Fórum – O que acha da sentença do juiz Sergio Moro, do julgamento no TRF-4 e da condução do processo contra Lula?

Manuela D’Ávila – Conforme falei antes, acho que foi feito um julgamento político, e julgamento político só deveria ser feito pela população e, mais especificamente, pelos eleitores, por meio do voto na urna.

Fórum – Não existe a menor possibilidade de abandonar a sua candidatura para fazer uma aliança com o PT, como vice, por exemplo, em nome de uma Frente Progressista, tão propalada pelo campo mais à esquerda?

Manuela D’Ávila – São vários pré-candidatos representando as ideias progressistas (Ciro Gomes, Lula, eu, o Boulos, o PSB que está discutindo nome).
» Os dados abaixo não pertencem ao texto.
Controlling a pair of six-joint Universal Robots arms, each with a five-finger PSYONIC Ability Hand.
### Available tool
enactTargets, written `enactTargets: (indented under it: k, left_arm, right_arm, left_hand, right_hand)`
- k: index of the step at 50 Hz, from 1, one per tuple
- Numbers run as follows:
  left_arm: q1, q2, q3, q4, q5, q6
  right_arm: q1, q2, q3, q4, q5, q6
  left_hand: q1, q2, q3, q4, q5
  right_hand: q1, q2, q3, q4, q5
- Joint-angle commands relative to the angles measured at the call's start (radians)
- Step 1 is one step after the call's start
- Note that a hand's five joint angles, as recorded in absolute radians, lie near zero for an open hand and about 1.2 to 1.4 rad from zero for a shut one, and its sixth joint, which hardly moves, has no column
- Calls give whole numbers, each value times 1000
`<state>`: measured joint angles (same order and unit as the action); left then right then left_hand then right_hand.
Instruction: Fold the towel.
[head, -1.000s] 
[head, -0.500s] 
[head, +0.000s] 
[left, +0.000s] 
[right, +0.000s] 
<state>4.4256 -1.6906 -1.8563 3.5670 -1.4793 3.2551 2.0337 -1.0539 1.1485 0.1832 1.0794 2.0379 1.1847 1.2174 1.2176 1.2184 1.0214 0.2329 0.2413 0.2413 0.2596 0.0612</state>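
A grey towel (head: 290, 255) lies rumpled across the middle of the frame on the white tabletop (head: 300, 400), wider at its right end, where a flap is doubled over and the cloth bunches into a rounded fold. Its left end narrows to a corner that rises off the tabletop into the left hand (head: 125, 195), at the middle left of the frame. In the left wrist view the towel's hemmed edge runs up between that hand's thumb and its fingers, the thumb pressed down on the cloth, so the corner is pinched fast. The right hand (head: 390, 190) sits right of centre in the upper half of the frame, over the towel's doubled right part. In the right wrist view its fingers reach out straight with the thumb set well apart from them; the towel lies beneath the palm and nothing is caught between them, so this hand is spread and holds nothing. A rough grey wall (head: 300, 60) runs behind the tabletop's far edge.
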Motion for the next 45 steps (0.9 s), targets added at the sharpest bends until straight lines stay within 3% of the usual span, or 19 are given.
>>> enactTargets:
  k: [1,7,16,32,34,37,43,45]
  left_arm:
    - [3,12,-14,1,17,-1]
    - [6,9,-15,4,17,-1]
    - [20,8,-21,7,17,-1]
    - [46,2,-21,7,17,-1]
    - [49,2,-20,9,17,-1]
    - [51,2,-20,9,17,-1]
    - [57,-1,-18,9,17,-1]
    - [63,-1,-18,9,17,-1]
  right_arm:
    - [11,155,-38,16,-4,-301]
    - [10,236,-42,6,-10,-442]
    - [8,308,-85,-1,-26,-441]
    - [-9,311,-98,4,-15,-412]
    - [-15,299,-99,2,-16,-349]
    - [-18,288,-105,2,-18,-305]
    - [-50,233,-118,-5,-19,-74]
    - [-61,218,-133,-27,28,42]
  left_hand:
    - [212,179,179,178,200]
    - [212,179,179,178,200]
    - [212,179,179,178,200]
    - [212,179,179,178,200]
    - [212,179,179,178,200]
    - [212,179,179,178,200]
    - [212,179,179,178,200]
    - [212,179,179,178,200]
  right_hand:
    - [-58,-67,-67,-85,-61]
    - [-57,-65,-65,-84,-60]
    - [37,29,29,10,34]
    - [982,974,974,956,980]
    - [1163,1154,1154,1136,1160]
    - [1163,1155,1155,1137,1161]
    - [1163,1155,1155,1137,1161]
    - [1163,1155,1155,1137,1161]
Tenho certeza de que no segundo turno todos esses candidatos, junto com os partidos, instituições, entidades, movimentos e pessoas progressistas, estaremos unidos em torno da candidatura que expressar um futuro melhor para o Brasil.

Fórum – Como enxerga ser viável a formalização de uma Frente Progressista, envolvendo, talvez, PT, PCdoB, PDT, PSOL, PSB, por exemplo?

Manuela D’Ávila – O PCdoB defende a formação de uma ampla frente programática para além dos partidos e para além das eleições, com objetivo de discutir os rumos do país. A crise é tão grave que requer união de muitas forças e a soma de muitos esforços para encontrar soluções. Em parte, a formulação de um programa com esse objetivo já está em curso, por meio das fundações vinculadas ao PCdoB, PSB, PDT, PT e PSOL, que elaboraram um documento com pontos em comum que servirão de plataforma para os candidatos progressistas e poderá ser a base da união em um segundo turno. Esse manifesto será lançado em 15 de março, no Fórum Social Mundial, em Salvador, com a presença dos pré-candidatos dessas legendas.

Fórum – Como analisa o crescimento de Jair Bolsonaro nas pesquisas? Isso demonstra a força da extrema direita?

Manuela D’Ávila – É o candidato que converte em ódio o medo legítimo que a maioria da população tem diante da crise econômica, do desemprego, do desespero por não saber se haverá dinheiro para dar comida aos filhos. Mas o medo e o ódio não são propostas para sair da crise. O Brasil é maior que isso, e com o bom senso das pessoas nós faremos um debate sobre essas ideias retrógradas e as derrotaremos nas urnas. A solução para a crise precisa ser democrática, solidária, humanista e desenvolvimentista.

Fórum – E o nome de Luciano Huck, seria uma tentativa de buscar o novo ou apenas a falta de uma opção mais popular dentro do universo centro-direita?

Manuela D’Ávila – Existe um enredo já conhecido, no caso o programa liberal, à procura de um personagem/candidato que o torne palatável perante os eleitores. É o chamado Estado mínimo, para os pobres, claro, porque para os ricos sempre vale o Estado máximo. Mas acho que a população já está vacinada contra esse pensamento nefasto que tem em Temer o seu maior praticante. O eleitorado saberá enxergar o Temer que há por trás de qualquer um desses que se apresentam como “novos” políticos ou “não políticos”.

Fórum – Uma de suas ideias é a realização de referendos para tratar da reforma trabalhista e outros temas polêmicos. Como seria?

Manuela D’Ávila – As reformas que pretendo submeter a referendos revogatórios foram impostas por um governo golpista, que traiu duplamente o país: ao fazer o impeachment sem crime de responsabilidade da presidenta Dilma e ao rasgar o programa de governo escolhido nas urnas em 2014. Como as reformas foram feitas pelo presidente ilegítimo – e vão no caminho contrário ao que a população havia decidido em 2014 –, nós queremos que o povo opine sobre o que fazer.